2. Occlusal films: These serve as an adjunct along with the periapicals in determining the buccolingual position of the impacted canine.16
3. CBCT: CBCT can exactly locate the position of impacted canines in three dimensions of space. This three-dimensional imaging technique can also assess any damage to the roots of adjacent teeth and the quantity and quality of bone surrounding each tooth.17,18
Some research and much debate have surrounded the merits of open versus closed eruption techniques. There appear to be subtle differences between the two eruption techniques in relation to treatment duration and deleterious effects on the periodontal tissue.

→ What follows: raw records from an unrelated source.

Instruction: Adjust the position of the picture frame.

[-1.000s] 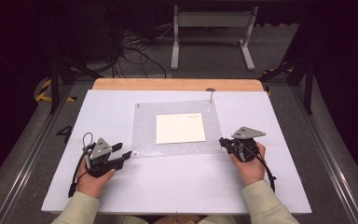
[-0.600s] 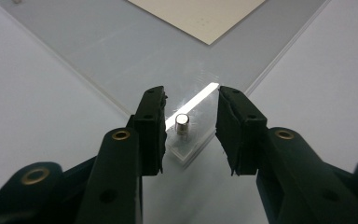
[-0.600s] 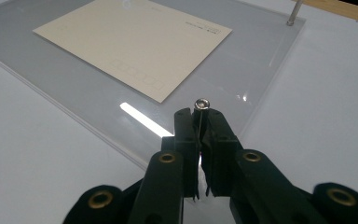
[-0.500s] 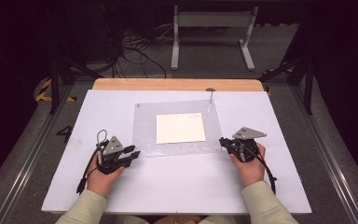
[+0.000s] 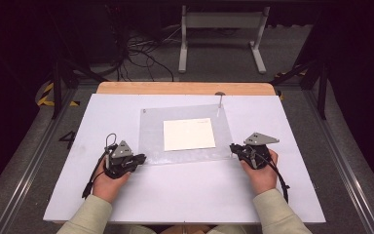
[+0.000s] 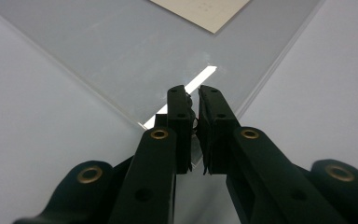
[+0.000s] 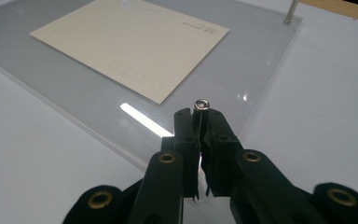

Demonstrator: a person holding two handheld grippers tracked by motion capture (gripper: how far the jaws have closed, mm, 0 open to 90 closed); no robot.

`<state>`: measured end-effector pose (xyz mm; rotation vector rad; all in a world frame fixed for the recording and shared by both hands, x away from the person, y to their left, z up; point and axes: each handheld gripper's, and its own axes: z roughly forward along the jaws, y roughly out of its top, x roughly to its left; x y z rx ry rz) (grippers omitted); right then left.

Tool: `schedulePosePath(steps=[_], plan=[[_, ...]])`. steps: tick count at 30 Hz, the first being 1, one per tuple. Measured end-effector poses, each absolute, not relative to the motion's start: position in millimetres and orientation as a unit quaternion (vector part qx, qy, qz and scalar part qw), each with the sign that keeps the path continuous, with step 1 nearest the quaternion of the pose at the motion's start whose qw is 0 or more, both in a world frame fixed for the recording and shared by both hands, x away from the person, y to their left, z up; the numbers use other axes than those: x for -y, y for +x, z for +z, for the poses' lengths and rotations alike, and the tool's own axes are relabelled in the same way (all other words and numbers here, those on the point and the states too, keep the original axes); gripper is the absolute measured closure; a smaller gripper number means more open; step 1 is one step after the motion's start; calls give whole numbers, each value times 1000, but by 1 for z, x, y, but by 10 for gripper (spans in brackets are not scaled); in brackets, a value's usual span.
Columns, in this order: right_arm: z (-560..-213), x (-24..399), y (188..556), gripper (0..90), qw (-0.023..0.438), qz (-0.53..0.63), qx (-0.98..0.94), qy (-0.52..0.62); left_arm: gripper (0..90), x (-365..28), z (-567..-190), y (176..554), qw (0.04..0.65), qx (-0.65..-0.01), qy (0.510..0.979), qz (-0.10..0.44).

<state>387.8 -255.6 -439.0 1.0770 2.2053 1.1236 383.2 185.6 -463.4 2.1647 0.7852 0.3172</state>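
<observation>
On the white bench point(image 5: 185, 195) a clear plastic sheet point(image 5: 151, 136) is lying flat, and a cream card point(image 5: 189, 134) is sitting on the middle of it. In the right gripper view the card point(image 7: 130, 51) is carrying a short line of small print near one edge and a row of small printed boxes near another, all too small to read.

The left hand-held gripper point(image 5: 139, 158) is resting at the sheet's near left corner. In the left gripper view its jaws have just been closing and are now standing almost together over that corner of the sheet point(image 6: 121, 56), with a thin dark thing between the pads that is too small to make out; whether the pads are pinching the corner itself is not clear.

The right hand-held gripper point(image 5: 233, 147) is sitting at the sheet's near right corner. In the right gripper view point(image 7: 199, 122) its jaws are narrow and are clamping a thin metal pin point(image 7: 201, 104), whose round silver head is poking up just above the fingertips. A second pin point(image 5: 219, 97) is standing upright at the sheet's far right corner, with the wooden board point(image 5: 185, 88) lying along the far edge of the bench behind it.
</observation>
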Motion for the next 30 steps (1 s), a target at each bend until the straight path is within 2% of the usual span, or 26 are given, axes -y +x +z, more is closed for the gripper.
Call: schedulePosePath(steps=[6, 11, 19, 25, 30], plan=[[-438, 268, 389, 844, 223, 404, -788, 408, 840, -168, -457, 361, 378, -224, 895, 79], [-437, 275, 389, 844, 227, 401, -784, 417, 840, -156, -455, 349, 372, -171, 911, 51], [-437, 286, 390, 844, 234, 398, -775, 431, 840, -126, -455, 332, 379, -87, 921, -23], [-437, 295, 392, 843, 239, 398, -765, 446, 840, -100, -455, 318, 378, -55, 923, -38], [-437, 299, 393, 840, 239, 402, -760, 451, 835, -96, -455, 315, 383, -50, 922, -41]])
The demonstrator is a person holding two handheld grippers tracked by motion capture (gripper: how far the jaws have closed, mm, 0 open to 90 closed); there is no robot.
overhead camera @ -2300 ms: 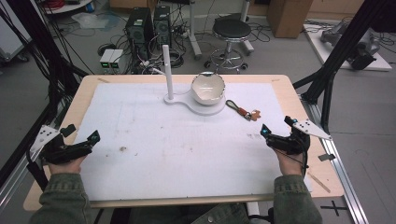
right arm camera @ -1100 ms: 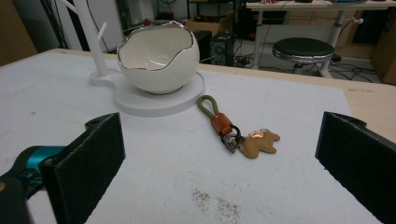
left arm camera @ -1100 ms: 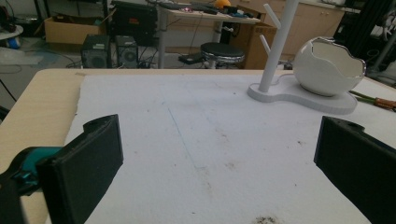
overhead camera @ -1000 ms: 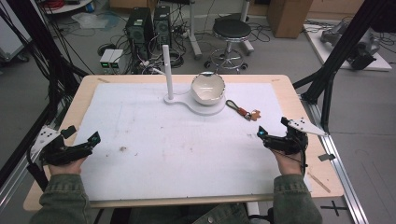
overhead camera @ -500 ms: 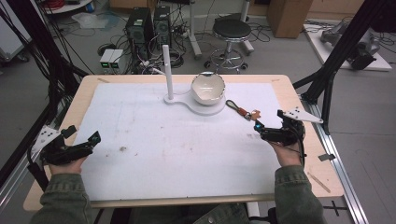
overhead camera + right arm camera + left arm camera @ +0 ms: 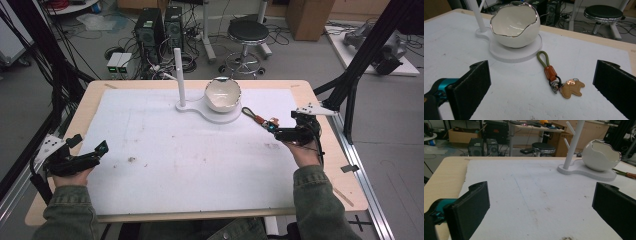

Two schools of thought exist regarding the eruption techniques; however, the choice between using an open or a closed eruption technique is typically based on individual preference. A simple palatal impaction (cusp tip of the canine at the same level of the cement-enamel junction of lateral incisor or central incisor) usually requires open surgical exposure whereas closed surgical exposure is usually favored when the tooth is more deeply embedded in the bone since open surgical exposure may necessitate excessive removal of the surrounding bone. Individual palatally impacted canines may lead to autonomous eruption after open surgical exposure; however, the orthodontic literature lacks sufficient clinical evidence as to which palatally impacted canine will respond favorably to which eruption technique.19–21 Closed eruption technique has been much criticized regarding the direction of tooth eruption (direction of force) and its deleterious effects (root resorption of lateral incisor). However, with the advent of three-dimensional radiography (CBCT), the exact location of the impacted tooth can be identified and an optimal force system can be applied, which may result in rapid tooth movement with minimal deleterious effect on the impacted and the adjacent tooth.20,21
The etiology of impacted canines is obscure and multifactorial. However, primary etiologic causes of maxillary canine impactions include (1) arch length deficiency (buccal canine impactions), (2) disturbances in tooth eruption sequence (hormonal or disease induced), (3) trauma to the maxilla or maxillary dentition, (4) prolonged retention of deciduous canine, (5) rotation of tooth buds, and (6) pathological lesions such as cysts and odontomas localized in the area of permanent canines and lateral incisors. It is hypothesized that palatally impacted canines are associated with a hypoplastic or missing lateral incisor (guidance theory) or with aplasia of the premolars or third molars (genetic theory). Palatally impacted canines are often present with adequate arch space whereas buccally impacted canines are thought to be associated with dental arch deficiencies.
The permanent maxillary canine lacks the guiding force during the process of eruption into the oral cavity because of extra space in the apical part of the maxilla resulting from a hypoplastic or missing lateral incisor. This theory purports that impacted canines are frequently found in persons with peg-shaped or missing maxillary lateral incisors. Even if these impactions are genetically determined, guidance theory states that the palatal canine impaction usually occurs as a result of local environmental disturbances.